SENATE BILL 1 0 3, “AN ACT limiting food and beverage advertising and marketing on school property,” met a timely demise in the New Hampshire House Education Committee yesterday. The bill, which earned an Inexpedient to Legislate” recommendation, requires school districts “to prohibit the advertising of any food or beverage that may not be sold at school during the school day.” Quote:
Advertising shall be prohibited on any property or facility owned or leased by the school district or a school and used any time for school-related activities, including but not limited to, school buildings, athletic fields, facilities, signs, scoreboards upon replacement, parking lots, school buses or other school district vehicles, equipment, vending machines upon contract renewal, school district-provided uniforms, school district-developed educational material or approved book covers for distribution.
It also specifically banned quote:
The participation in a corporate incentive program that rewards children when they reach certain academic goals with free or discounted foods and beverages that may not be sold at school during the school day.

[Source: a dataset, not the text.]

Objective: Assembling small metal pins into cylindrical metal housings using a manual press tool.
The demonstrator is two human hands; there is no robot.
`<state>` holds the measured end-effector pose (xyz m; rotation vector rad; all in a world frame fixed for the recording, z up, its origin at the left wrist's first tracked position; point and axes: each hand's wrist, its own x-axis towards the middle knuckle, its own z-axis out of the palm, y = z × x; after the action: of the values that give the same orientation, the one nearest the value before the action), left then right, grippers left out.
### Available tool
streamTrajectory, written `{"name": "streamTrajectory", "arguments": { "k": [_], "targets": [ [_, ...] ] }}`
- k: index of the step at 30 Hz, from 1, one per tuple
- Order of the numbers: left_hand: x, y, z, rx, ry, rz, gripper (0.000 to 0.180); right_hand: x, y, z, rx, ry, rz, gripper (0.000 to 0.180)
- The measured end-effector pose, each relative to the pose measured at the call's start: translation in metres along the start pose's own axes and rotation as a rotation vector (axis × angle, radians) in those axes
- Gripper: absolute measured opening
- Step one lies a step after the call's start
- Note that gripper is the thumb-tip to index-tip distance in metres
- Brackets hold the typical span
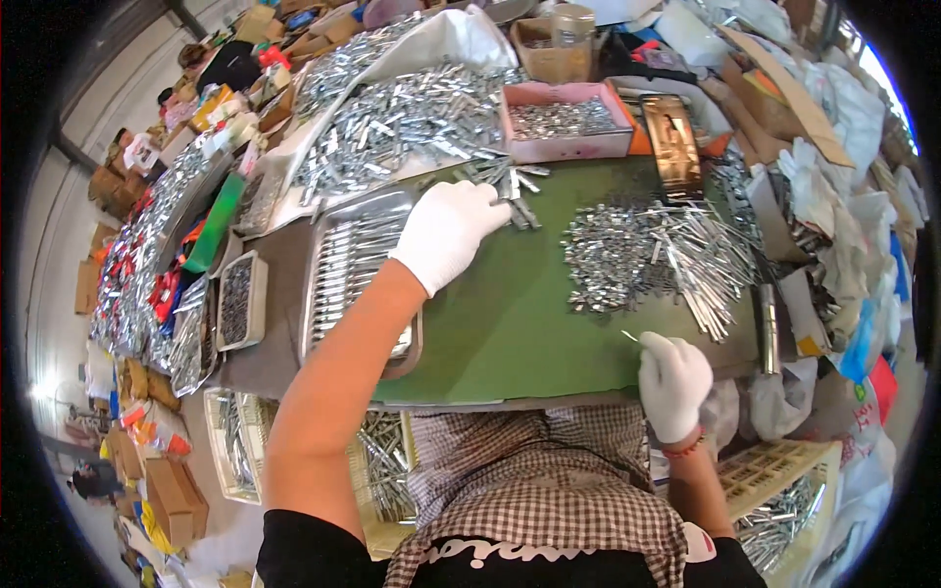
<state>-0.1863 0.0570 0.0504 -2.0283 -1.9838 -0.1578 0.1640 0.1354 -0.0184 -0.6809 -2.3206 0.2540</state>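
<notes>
My left hand [449,233], in a white glove, reaches over the metal tray [420,338], its fingertips curled beside flat silvery metal strips [524,211] at the edge of the big pile. What those fingers hold, if anything, is hidden. Near the front edge of the green work surface [510,323], my gloved right hand [674,384] is closed in a pinch. A small thin pale piece [629,336] sticks out from its fingertips. Inside the tray lie rows of long metal parts [338,279]. Small metal fittings [608,255] and slim metal rods [701,265] are heaped to the right.
A large heap of metal strips [412,118] covers the far side. Beside it stands a pink box [569,142] of small parts, then a propped phone [672,147]. A small tub [242,299] sits at the left. Below are crates [779,480] of metal parts.
</notes>
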Motion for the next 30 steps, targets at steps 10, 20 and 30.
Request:
{"name": "streamTrajectory", "arguments": {
  "k": [10,20,30],
  "targets": [
    [0.004,0.014,0.022,-0.069,-0.246,-0.296,0.016,0.003,-0.001,0.004,0.061,0.077,-0.015,0.02],
    [-0.02,0.064,-0.012,-0.116,-0.121,-0.313,0.01,0.002,0.002,0.003,0.065,0.099,-0.055,0.02],
    [-0.056,0.168,-0.012,-0.527,-0.028,-0.131,0.022,0.01,0.0,-0.015,0.026,-0.086,-0.068,0.018]
  ]
}}
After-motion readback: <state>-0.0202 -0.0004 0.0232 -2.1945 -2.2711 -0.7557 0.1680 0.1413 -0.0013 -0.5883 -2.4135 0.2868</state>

Supporters of the bill argued that allowing non-complaint foods to be advertised in any way for any reason was harmful to the health of children.
Opponents, like State Rep. Victoria Sullivan, Republican from Manchester Ward Nine, lost their minds on the bill. In a social media post Sullivan wrote quote:
the bill would have crushed fundraising options for schools. No restaurant of the month, no Mrs. Fields fundraising flyers, no Pepsi sponsored scoreboards even on leased fields. It would have meant no food incentives, like Domino’s for meeting reading goals (they get a coupon for a small pizza). Yep, the Democrats wanted this, but would not pass an amendment that allowed parents options for kindergarten because it quote ‘hampered local control.’ I cannot make this stuff up.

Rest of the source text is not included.